Der GH muss weiters prüfen, ob die Eingriffe in das Recht der Bf. auf Verbreitung von Information verhältnismäßig waren. Die Bf. wurden nicht in Strafverfahren zu einer Geldstrafe verurteilt, sondern zur Zahlung von Entschädigungen für die Beeinträchtigung, die eine Person durch das Eindringen in ihr Privatleben erlitten hat.

Im Fall Kurier Zeitungsverlag und Druckerei GmbH erscheint der Betrag von € 9.000,– angemessen angesichts der Länge und des Inhalts der drei Artikel, die aufgrund der veröffentlichten Details und der Fotos sowie der verletzlichen Situation von Christian sowie der weiten Verbreitung der Zeitung einen schwerwiegenden Eingriff darstellen.

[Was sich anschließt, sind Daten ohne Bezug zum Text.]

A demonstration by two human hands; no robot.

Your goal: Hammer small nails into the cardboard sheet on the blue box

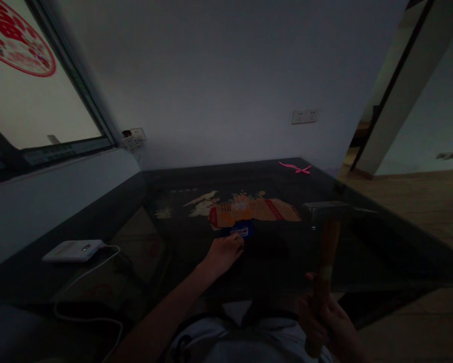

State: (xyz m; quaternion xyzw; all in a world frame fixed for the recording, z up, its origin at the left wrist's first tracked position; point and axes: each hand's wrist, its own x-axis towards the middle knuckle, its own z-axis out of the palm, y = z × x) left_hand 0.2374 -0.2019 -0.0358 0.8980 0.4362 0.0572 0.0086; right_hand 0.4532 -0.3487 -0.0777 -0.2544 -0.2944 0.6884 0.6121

Im Fall Krone Verlag GmbH ist die Entschädigung mit € 130.000,– außergewöhnlich hoch. Die Bf. berichtete in 13 Artikeln über den Fall, wobei sie jedes Mal Informationen über den engsten Privatbereich Christians wiederholte, intime Details aus seinem Leben, seinen Gefühlszustand und seine Gesundheit offenlegte und wiederholt Fotos abdruckte. Auch wenn diese Fakten bereits öffentlich bekannt geworden waren, war ihre häufige Wiederholung ab einem bestimmten Punkt geeignet, ein Klima der ständigen Belästigung zu schaffen, das in der betroffenen Person ein starkes Gefühl des Eindringens in ihr Privatleben oder gar der Verfolgung auslösen konnte.

Ein weiteres zu berücksichtigendes Element ist die besonders weite Verbreitung der Kronen Zeitung.

Schließlich ist zu prüfen, ob im innerstaatlichen Recht angemessene und wirksame Sicherungen gegen unverhältnismäßige Entschädigungen bestanden. Dazu stellt der GH fest, dass § 7 Abs. 1 MedienG einen Höchstbetrag von € 20.000,– als Entschädigung in einem Einzelfall vorsieht. § 6 Abs. 1 MedienG enthält klare Richtlinien für die Festsetzung der Entschädigung und sieht unter anderem vor, dass die wirtschaftliche Existenz des Medieninhabers nicht gefährdet werden darf. Diese Sicherungen sind angemessen und verhindern effektiv unverhältnismäßige Entschädigungen. Die zugesprochene Entschädigung war daher unter den Umständen des vorliegenden Falls nicht unverhältnismäßig.

Im Ergebnis handelte der Staat in beiden Fällen im Rahmen seines Ermessensspielraums, als er Entschädigungen für das Eindringen in das Privatleben von Christian durch die Bf. zugesprochen hat. Die Einschränkung der Meinungsäußerungsfreiheit der Bf. beruhte auf relevanten und ausreichenden Gründen und war verhältnismäßig zu den verfolgten Zielen.

Daher hat keine Verletzung von Art. 10 EMRK stattgefunden (einstimmig).

Vom GH zitierte Judikatur:

Von Hannover/D v. 24.6.2004 = NL 2004, 144 = EuGRZ 2004, 404 = ÖJZ 2005, 588

Hachette Filipacchi Associés/F v. 14.6.2007 = NL 2007, 140

Egeland und Hanseid/N v. 16.4.2009 = NL 2009, 104

Enea/I v. 17.9.2009 (GK) = NL 2009, 264

Hinweis:

Das vorliegende Dokument über die Urteile des EGMR vom 19.6.2012, Bsw. 27306/07 und Bsw. 1593/06 entstammt der Zeitschrift "Newsletter Menschenrechte" (NL 2012, 187) bzw. der entsprechenden Datenbank des Österreichischen Institutes für Menschenrechte, Salzburg, und wurde von diesem dem OGH zur Aufnahme in die Entscheidungsdokumentation Justiz im RIS zur Verfügung gestellt.

Die Urteile im englischen Originalwortlaut (pdf-Format):

www.menschenrechte.ac.at/orig/12_3/Krone.pdf und www.menschenrechte.ac.at/orig/12_3/Kurier.pdf

Die Originale der Urteile sind auch auf der Website des Europäischen Gerichtshofs für Menschenrechte (www.echr.coe.int/hudoc) abrufbar.